Output an exact reproduction of the data.
** Information supplied follows **
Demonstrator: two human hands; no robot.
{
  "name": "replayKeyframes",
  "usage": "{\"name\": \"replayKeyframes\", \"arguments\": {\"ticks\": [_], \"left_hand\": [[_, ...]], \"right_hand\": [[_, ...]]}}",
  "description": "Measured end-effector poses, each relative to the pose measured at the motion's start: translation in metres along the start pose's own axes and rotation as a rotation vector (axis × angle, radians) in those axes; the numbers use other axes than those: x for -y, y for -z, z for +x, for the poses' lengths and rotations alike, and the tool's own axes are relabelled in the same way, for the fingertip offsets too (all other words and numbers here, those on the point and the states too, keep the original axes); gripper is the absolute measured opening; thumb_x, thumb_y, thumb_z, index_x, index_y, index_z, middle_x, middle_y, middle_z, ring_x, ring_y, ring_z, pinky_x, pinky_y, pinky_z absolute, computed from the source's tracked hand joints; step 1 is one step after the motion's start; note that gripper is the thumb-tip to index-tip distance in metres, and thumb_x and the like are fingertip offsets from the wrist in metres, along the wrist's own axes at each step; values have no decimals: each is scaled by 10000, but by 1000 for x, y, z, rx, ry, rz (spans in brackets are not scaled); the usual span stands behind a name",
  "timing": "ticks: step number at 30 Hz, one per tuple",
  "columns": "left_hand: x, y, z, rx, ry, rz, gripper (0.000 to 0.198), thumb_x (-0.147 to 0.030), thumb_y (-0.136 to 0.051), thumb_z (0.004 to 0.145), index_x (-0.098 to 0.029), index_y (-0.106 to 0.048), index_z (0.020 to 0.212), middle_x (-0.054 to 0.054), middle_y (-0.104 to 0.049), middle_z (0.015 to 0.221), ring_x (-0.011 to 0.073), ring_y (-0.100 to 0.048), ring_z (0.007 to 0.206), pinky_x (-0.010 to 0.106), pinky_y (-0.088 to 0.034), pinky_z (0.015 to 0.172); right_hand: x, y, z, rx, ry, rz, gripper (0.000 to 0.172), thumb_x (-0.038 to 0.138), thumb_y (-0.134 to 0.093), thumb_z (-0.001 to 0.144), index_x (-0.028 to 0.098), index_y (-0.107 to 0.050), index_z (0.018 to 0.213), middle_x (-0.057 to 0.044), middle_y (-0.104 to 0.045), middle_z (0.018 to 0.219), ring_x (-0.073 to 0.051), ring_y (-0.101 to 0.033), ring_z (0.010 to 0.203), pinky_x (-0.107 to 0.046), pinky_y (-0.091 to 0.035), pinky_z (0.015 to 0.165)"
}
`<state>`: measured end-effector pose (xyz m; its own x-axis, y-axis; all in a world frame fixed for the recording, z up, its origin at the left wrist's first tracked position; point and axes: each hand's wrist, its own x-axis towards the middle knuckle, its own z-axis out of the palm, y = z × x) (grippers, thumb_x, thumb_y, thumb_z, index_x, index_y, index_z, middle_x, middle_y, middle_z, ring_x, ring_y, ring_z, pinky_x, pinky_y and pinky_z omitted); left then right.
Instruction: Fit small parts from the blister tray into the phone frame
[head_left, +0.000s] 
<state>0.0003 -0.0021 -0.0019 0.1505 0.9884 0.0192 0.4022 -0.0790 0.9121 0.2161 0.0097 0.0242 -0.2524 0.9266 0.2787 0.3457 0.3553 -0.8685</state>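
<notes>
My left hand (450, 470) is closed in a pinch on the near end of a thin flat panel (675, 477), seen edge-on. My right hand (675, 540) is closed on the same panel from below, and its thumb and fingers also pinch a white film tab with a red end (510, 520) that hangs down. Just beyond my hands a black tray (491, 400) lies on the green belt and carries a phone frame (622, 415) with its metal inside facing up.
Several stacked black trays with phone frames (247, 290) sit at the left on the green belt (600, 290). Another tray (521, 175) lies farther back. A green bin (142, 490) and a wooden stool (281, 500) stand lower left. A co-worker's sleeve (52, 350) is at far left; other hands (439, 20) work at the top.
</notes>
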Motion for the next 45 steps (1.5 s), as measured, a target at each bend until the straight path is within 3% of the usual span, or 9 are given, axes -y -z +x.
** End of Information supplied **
Your solution ▸
Demonstrator: two human hands; no robot.
{
  "name": "replayKeyframes",
  "usage": "{\"name\": \"replayKeyframes\", \"arguments\": {\"ticks\": [_], \"left_hand\": [[_, ...]], \"right_hand\": [[_, ...]]}}",
  "description": "Measured end-effector poses, each relative to the pose measured at the motion's start: translation in metres along the start pose's own axes and rotation as a rotation vector (axis × angle, radians) in those axes; the numbers use other axes than those: x for -y, y for -z, z for +x, for the poses' lengths and rotations alike, and the tool's own axes are relabelled in the same way, for the fingertip offsets too (all other words and numbers here, those on the point and the states too, keep the original axes); gripper is the absolute measured opening; thumb_x, thumb_y, thumb_z, index_x, index_y, index_z, middle_x, middle_y, middle_z, ring_x, ring_y, ring_z, pinky_x, pinky_y, pinky_z absolute, computed from the source's tracked hand joints; step 1 is one step after the motion's start; note that gripper is the thumb-tip to index-tip distance in metres, and thumb_x and the like are fingertip offsets from the wrist in metres, along the wrist's own axes at each step; values have no decimals: each is scaled by 10000, but by 1000 for x, y, z, rx, ry, rz (spans in brackets are not scaled); the usual span stands behind a name",
  "timing": "ticks: step number at 30 Hz, one per tuple",
  "columns": "left_hand: x, y, z, rx, ry, rz, gripper (0.000 to 0.198), thumb_x (-0.147 to 0.030), thumb_y (-0.136 to 0.051), thumb_z (0.004 to 0.145), index_x (-0.098 to 0.029), index_y (-0.106 to 0.048), index_z (0.020 to 0.212), middle_x (-0.054 to 0.054), middle_y (-0.104 to 0.049), middle_z (0.015 to 0.221), ring_x (-0.011 to 0.073), ring_y (-0.100 to 0.048), ring_z (0.007 to 0.206), pinky_x (-0.010 to 0.106), pinky_y (-0.088 to 0.034), pinky_z (0.015 to 0.172); right_hand: x, y, z, rx, ry, rz, gripper (0.000 to 0.172), thumb_x (-0.038 to 0.138), thumb_y (-0.134 to 0.093), thumb_z (-0.001 to 0.144), index_x (-0.028 to 0.098), index_y (-0.107 to 0.050), index_z (0.018 to 0.213), middle_x (-0.057 to 0.044), middle_y (-0.104 to 0.045), middle_z (0.018 to 0.219), ring_x (-0.073 to 0.051), ring_y (-0.101 to 0.033), ring_z (0.010 to 0.203), pinky_x (-0.107 to 0.046), pinky_y (-0.091 to 0.035), pinky_z (0.015 to 0.165)"
}
`<state>`: measured end-effector pose (xyz m; its own x-axis, y-axis; all in a world frame fixed for the recording, z up, its origin at the left wrist's first tracked position; point and axes: each hand's wrist, its own x-axis towards the middle knuckle, its own z-axis out of the palm, y = z × x) (grippers, thumb_x, thumb_y, thumb_z, index_x, index_y, index_z, middle_x, middle_y, middle_z, ring_x, ring_y, ring_z, pinky_x, pinky_y and pinky_z omitted); left then right.
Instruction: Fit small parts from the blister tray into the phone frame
[head_left, +0.000s] 
<state>0.0003 -0.0021 -0.0019 0.1505 0.9884 0.0192 0.4022 -0.0790 0.9121 0.2161 0.0097 0.0242 -0.2524 0.9266 0.2787 0.3457 0.3553 -0.8685</state>
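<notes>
My left hand (450, 470) is closed in a pinch on the near end of a thin flat panel (675, 477), seen edge-on. My right hand (675, 540) is closed on the same panel from below, and its thumb and fingers also pinch a white film tab with a red end (510, 520) that hangs down. Just beyond my hands a black tray (491, 400) lies on the green belt and carries a phone frame (622, 415) with its metal inside facing up.
Several stacked black trays with phone frames (247, 290) sit at the left on the green belt (600, 290). Another tray (521, 175) lies farther back. A green bin (142, 490) and a wooden stool (281, 500) stand lower left. A co-worker's sleeve (52, 350) is at far left; other hands (439, 20) work at the top.
</notes>
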Motion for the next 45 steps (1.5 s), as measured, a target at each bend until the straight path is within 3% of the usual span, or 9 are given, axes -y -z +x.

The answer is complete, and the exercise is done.